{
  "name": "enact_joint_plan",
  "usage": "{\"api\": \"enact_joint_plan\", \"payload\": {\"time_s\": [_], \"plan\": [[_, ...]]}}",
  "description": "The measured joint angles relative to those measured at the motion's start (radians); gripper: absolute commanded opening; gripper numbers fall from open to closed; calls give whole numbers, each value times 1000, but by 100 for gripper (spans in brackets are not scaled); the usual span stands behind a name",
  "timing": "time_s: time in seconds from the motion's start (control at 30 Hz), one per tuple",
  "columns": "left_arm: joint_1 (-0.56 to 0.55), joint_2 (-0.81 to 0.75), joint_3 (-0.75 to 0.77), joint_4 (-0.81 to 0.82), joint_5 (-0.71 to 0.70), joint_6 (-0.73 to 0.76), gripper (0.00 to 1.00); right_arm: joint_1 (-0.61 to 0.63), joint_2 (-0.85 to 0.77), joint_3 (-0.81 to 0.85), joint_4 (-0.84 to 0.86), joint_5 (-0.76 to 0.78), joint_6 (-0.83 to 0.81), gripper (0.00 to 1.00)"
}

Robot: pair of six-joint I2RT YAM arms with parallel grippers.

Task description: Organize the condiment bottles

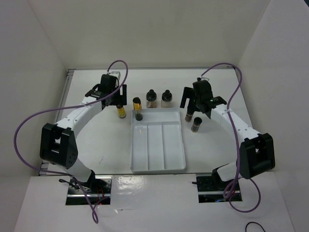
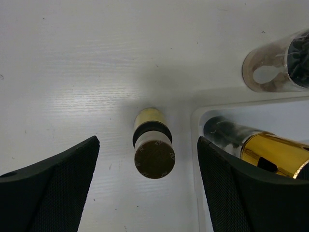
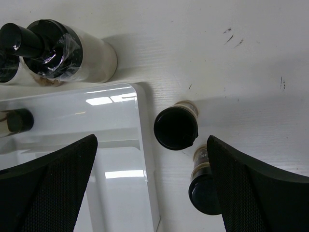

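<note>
Looking down the left pincer (image 2: 147,140), you see the yellow jar (image 2: 154,162) upright on the tabletop (image 2: 72,72), squarely between the fingers (image 2: 53,188). They are spread wide, with a clear gap to the jar on both sides. Past the tray-side finger is the tray (image 2: 194,121). In its nearest corner sits the amber jar (image 2: 273,154), dark end down and amber end up; you cannot tell whether it leans or stands. Ahead of the pincer, beyond that corner, the tan jar (image 2: 270,67) stands on the tabletop outside the tray.

Your right pincer (image 3: 152,137) is likewise spread apart and grips nothing. A brown jar (image 3: 176,128) stands between its fingers, a little toward the outer one and just beside the tray's edge. A second brown jar (image 3: 203,188) sits close behind it toward the wrist, partly hidden by the outer finger; you cannot tell whether the two touch. Ahead of the tray-side finger the pale jar (image 3: 72,48) stands off the tray's corner, close beside the tan jar.
</note>
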Motion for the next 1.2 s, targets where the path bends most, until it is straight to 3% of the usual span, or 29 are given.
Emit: {"api": "enact_joint_plan", "payload": {"time_s": [0.47, 0.63, 0.73, 0.77, 0.87, 1.2], "plan": [[-14, 43, -5, -1, -45, -17, 61, 0, 13, 0, 4, 0, 0, 98], [-14, 58, -5, 6, -37, -16, 33, 0, 13, 0, 4, 1, 0, 98], [-16, 59, -5, 10, -36, -13, 23, 0, 14, 0, 4, 4, 0, 98], [-16, 59, -5, 10, -36, -12, 13, 0, 14, 0, 4, 5, 0, 98], [-16, 59, -5, 11, -35, -13, 2, 0, 14, 0, 4, 8, 0, 98], [-17, -19, 4, -103, -64, -13, 0, 0, 45, 0, 5, 19, 0, 98]]}}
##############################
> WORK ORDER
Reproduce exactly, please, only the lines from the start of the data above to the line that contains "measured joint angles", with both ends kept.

> ANSWER BOX
{
  "name": "enact_joint_plan",
  "usage": "{\"api\": \"enact_joint_plan\", \"payload\": {\"time_s\": [_], \"plan\": [[_, ...]]}}",
  "description": "The measured joint angles relative to those measured at the motion's start (radians); gripper: absolute commanded opening; gripper numbers fall from open to closed; calls give whole numbers, each value times 1000, but by 100 for gripper (spans in brackets are not scaled); the usual span stands behind a name",

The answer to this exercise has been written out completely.